Healthcare: Psychiatry and Behavioral Sciences

OCD Resources


Information for Caregivers


It can be extremely difficult to be a caregiver of someone struggling with OCD. As a caregiver for someone with OCD, it is critical to be there to support your loved one and, if possible, participate in treatment. Participation in treatment can involve learning how to not participate in your loved one's OCD symptoms (also called family accommodation) and helping your loved one engage in therapy tasks (such as facing their fears). It is also important to understand what OCD is, what CBT is, and the proper ways for you to help your loved ones resist compulsions/rituals. It is important to have a support network to lean on and to set aside time for yourself to avoid burnout. 

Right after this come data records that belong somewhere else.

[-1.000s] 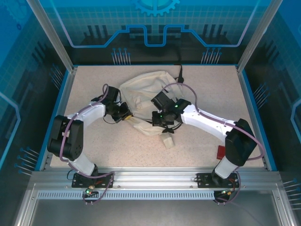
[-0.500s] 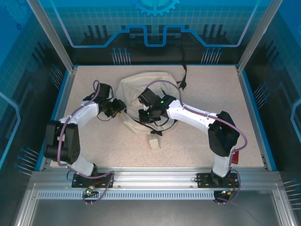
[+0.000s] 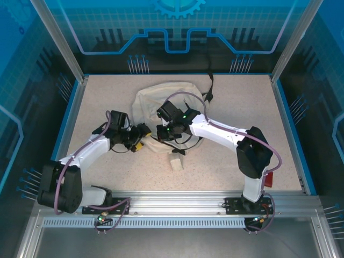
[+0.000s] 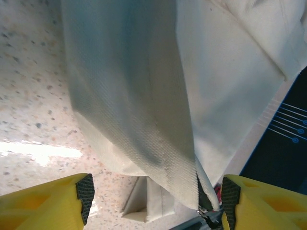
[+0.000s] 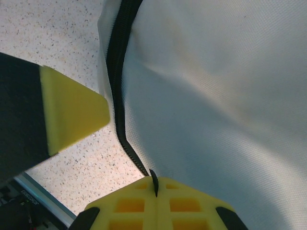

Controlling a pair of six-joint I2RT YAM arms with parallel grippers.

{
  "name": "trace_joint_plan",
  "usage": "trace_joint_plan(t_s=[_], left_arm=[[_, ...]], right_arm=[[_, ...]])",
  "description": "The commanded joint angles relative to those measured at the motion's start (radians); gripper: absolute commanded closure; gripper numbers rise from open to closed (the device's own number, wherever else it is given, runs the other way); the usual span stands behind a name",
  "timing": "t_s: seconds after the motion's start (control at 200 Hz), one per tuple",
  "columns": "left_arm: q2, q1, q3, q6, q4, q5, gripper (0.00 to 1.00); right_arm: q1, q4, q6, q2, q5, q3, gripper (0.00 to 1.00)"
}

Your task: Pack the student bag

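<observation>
The student bag [image 3: 161, 99] lies toward twelve o'clock. My left gripper [image 4: 157, 194] gapes wide round loose cloth, holding nothing. My right gripper [image 5: 156, 187] pinches only the thin zip trim [image 5: 116, 57]; I fear it slips and the bag flops shut.

Bright, even light falls from above on the speckled counter [image 3: 242, 107] in the top view, leaving only short, soft shadows under the arms. The blue walls around it glow dimly, and the picture is sharp throughout. On the left wrist camera a white patch of glare burns out part of the counter, while the near fold of the student bag [image 4: 144, 96] sits in grey-blue shade — weave crisp low down, softer above. The yellow fingers [image 4: 43, 203] of the left hand [image 4: 153, 194] blur in the bottom corners. The right wrist view is evenly lit.
</observation>
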Motion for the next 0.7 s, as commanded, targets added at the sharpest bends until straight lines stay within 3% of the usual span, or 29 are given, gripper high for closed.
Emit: trace_joint_plan(t_s=[0.0, 0.095, 0.26, 0.48, 0.695], left_arm=[[0.036, -0.021, 0.013, -0.059, 0.074, 0.051, 0.27], [0.071, -0.035, 0.024, -0.071, 0.1, 0.046, 0.31], [0.119, -0.038, 0.026, -0.092, 0.141, 0.027, 0.53], [0.135, -0.038, 0.039, -0.052, 0.09, -0.066, 0.79], [0.143, -0.038, 0.045, -0.015, 0.047, -0.116, 0.89]], right_arm=[[0.02, 0.001, 0.022, 0.002, -0.04, -0.005, 1.0], [0.025, -0.008, 0.031, -0.004, -0.045, -0.014, 1.0], [0.039, -0.04, 0.039, -0.03, -0.005, -0.019, 1.0], [0.073, -0.188, 0.035, -0.082, 0.236, 0.024, 1.0], [0.088, -0.312, 0.036, -0.089, 0.432, 0.088, 1.0]])
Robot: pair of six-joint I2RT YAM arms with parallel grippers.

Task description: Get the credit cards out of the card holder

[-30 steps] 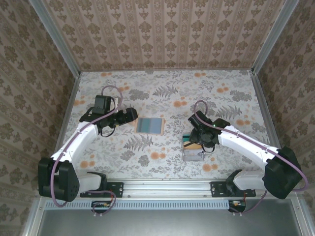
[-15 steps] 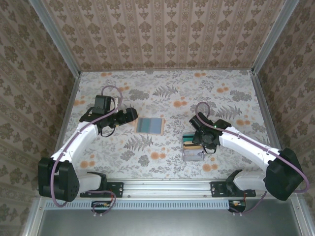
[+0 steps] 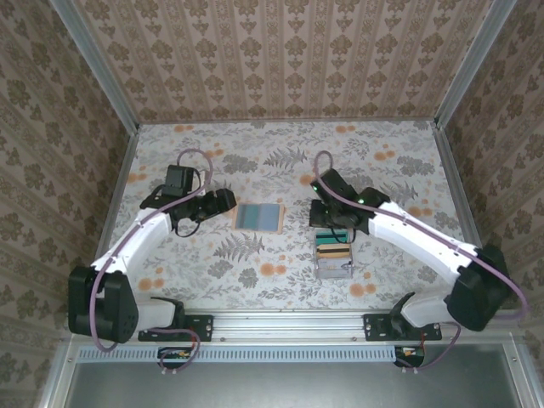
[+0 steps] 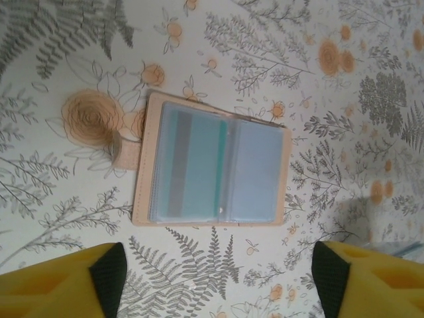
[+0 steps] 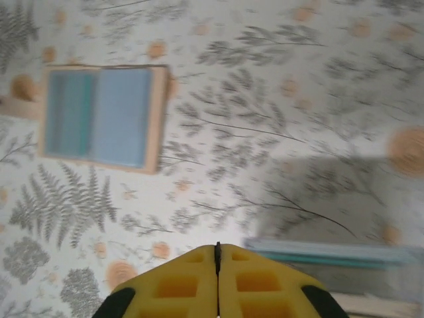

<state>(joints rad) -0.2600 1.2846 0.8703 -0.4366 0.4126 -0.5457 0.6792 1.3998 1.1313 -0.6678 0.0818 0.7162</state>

First steps for caregivers:


Helping Your Loved One


Navigating OCD with your family member or loved one can be a challenging journey. However, there are ways that you can support them beyond encouraging them to seek out treatment from a trained professional. Consider the following:

  • Are you engaging in their compulsive behaviors? It is common to see someone struggling with compulsive behaviors. You may even feel that by engaging in the behavior with them (i.e., washing hands together, helping them rearrange items) you can alleviate the distress that they experience. However, encouraging their compulsive behaviors can actually impede their ability to challenge these urges.
  • Do you make adjustments in your daily routines? Often, individuals with OCD may engage in avoidance behaviors in order to alleviate their distress. Certain activities such as going to the store, being in crowded spaces, or being in vehicles for extended periods of time may lead to time-consuming and anxiety-provoking scenarios. As a result, families may feel the need to alter their daily lives in order to help their loved one avoid these distressing situations. If you find yourself making these adjustments, even if they do not feel burdensome to you, it may be helpful to consult with your loved one’s provider for information and resources on how to return to a less-altered routine.
  • How else can you learn about OCD? Speaking with your loved one’s provider may be a viable option if you are in need of additional help. However, there are also a wide array of resources to consider exploring outside of therapy. Some of these additional supports may include:
    • Recorded presentations, documentaries, or videos that talk about the basics of OCD, treatment options, and relevant research.
    • Support groups for families of loved ones with OCD
    • Support groups for individuals diagnosed with OCD
    • Books about OCD that are written by professionals within the field of psychology, or books related to cognitive behavioral therapy (CBT) and exposure response prevention (ERP)

Additional Things to Consider


Living with a loved one or supporting someone with OCD can be stressful at times for everyone involved. As you navigate ways to support someone you know with OCD, it is also important to consider the following:

  • Establish healthy and positive forms of communication. Navigating the treatment process is not always easy and it is important to avoid criticism, using harsh words or tones, and demeaning your loved one (and yourself).
  • As a caregiver, it is also important to find time to take care of yourself. As you are providing support to someone with OCD it is also important to create a space to nurture your own mental and physical well-being.
  • Even though living with OCD can feel life-consuming at times, it doesn’t always have to be this way. Make sure to spend time with your loved one that isn’t related to their OCD or treatment. It is important to find ways to make meaningful time together by engaging in shared hobbies or interests, exploring new activities together, or just making meaningful one-on-one time.